> **WHAT IS BEING ASKED**
The word "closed" occurs in some lines of the listing. Copy those lines.

> **EXTRACTED ENTRIES**
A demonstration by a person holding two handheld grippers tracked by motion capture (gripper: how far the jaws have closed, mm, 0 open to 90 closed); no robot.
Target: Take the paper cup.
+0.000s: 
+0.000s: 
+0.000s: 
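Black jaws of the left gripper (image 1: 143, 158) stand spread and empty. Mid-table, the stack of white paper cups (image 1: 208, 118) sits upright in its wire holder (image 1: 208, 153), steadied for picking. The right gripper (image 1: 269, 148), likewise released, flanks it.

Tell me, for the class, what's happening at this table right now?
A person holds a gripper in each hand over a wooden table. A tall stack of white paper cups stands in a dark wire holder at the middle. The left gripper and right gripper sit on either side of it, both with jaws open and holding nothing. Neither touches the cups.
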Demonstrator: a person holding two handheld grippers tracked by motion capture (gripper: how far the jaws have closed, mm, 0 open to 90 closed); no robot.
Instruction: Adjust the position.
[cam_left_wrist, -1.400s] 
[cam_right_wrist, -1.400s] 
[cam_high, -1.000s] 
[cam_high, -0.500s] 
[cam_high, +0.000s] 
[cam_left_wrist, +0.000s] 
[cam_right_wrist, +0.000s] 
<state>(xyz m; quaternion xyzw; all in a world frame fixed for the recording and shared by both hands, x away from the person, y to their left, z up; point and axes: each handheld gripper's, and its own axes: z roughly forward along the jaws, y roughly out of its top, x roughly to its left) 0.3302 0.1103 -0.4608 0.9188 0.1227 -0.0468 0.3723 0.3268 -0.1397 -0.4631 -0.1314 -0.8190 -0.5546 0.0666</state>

> **OUTPUT OF THE TASK**
A demonstration by a person holding two handheld grippers tracked by motion capture (gripper: how far the jaws have closed, mm, 0 open to 90 closed); no robot.
Demonstrator: a person holding two handheld grippers tracked by motion capture (gripper: how far the jaws have closed, mm, 0 open to 90 closed); no robot.

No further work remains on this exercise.